Wally gripes, hudson is a hog, and KG gets 50% of the shots. There's no way in hell it will work and your coach isn't good enough to make it work. Cassel "the black hole" (when you pass it to him you never see the ball again) and Spree are known to gripe and so is wally. You can see this last year Hudson likes to hog it and Kandi thinks he has the best mid range jump shot in the league. 

Anyways Cassel and Spree are past there prime, so they won't be as good. You're right the Wolves are the 3rd best team.........IN THEIR DIVISION! The Blazers made it to the WCF, when they still had somewhat of chemistry. You can see how they play now when when all they have is stat players and the chemistry is down the drain!

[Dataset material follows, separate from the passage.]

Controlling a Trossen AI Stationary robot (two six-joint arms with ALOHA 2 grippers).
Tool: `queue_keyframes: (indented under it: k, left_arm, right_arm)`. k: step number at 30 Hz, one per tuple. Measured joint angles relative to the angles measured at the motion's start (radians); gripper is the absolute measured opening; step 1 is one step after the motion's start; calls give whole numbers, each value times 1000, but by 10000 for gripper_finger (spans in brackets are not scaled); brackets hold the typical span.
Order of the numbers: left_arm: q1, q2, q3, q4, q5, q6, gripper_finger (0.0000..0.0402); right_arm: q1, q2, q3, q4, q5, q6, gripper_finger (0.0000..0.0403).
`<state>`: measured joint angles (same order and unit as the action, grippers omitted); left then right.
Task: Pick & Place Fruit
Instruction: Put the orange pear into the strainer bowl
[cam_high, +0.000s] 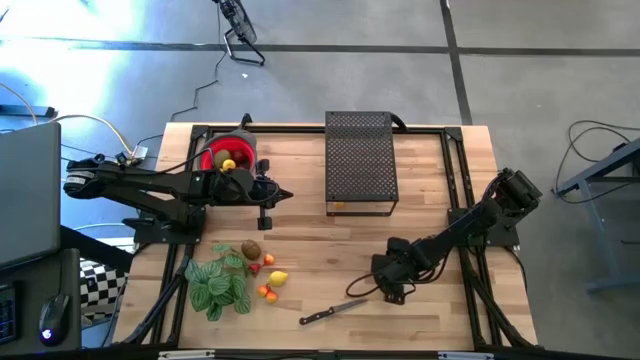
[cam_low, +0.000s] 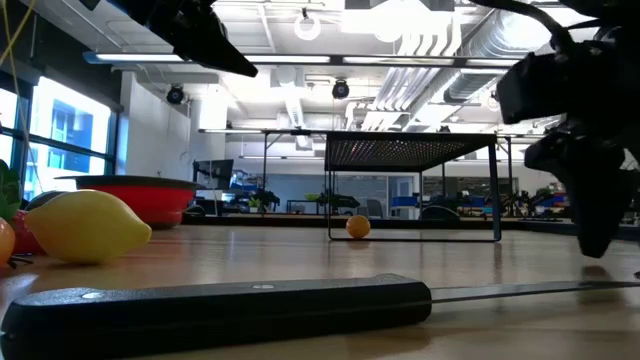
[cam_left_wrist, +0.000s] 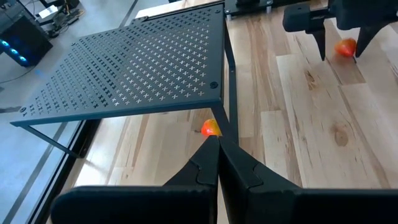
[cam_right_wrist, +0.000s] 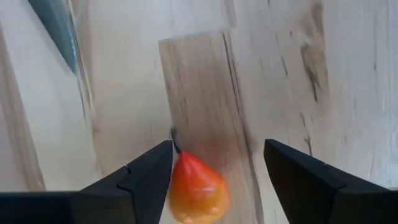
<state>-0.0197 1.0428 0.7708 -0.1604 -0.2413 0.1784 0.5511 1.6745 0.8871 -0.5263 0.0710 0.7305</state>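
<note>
Right wrist view: right gripper (cam_right_wrist: 216, 180) spread wide over a small orange fruit (cam_right_wrist: 194, 188) on the table (cam_right_wrist: 298, 74), fruit off-centre against one finger, so closing may nudge it rolling away; left gripper (cam_left_wrist: 217, 158) pressed together, empty.

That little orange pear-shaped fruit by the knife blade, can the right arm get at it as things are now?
Probably yes. The right gripper has its jaws open right over the orange pear-shaped fruit, which lies on bare wood just inside one jaw. The knife lies off to the side, clear of them.
</note>
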Motion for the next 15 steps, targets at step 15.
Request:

Don't say the mavs don't have a bench, we have a better one than last years(after our next trade). Plus yalls is one of the worst! WE don't go on your forum and make an @$$ of ourselves, get the hell off ours! 

Don't worry I'll be the first one on yall's forum when yall get knocked out and the mavs are still in the hunt! Sorry there are four power houses in this league and the wolves aren't one of them! Plus, go back to school and learn grammer, where's the paragraphs? It's way easier to read too!


----------



## Jacres318 (Jun 8, 2003)

look

Fin is the #2 sg in the west.

Nash is a top 15(so is fin) player in game.

Dirk is a top 5 player and the most unstoppable player when shaq is not healthy.

Jamison is a top 5 SF in the league.

Raef is the best shooting center in the laegue and can run the floor better than any other center.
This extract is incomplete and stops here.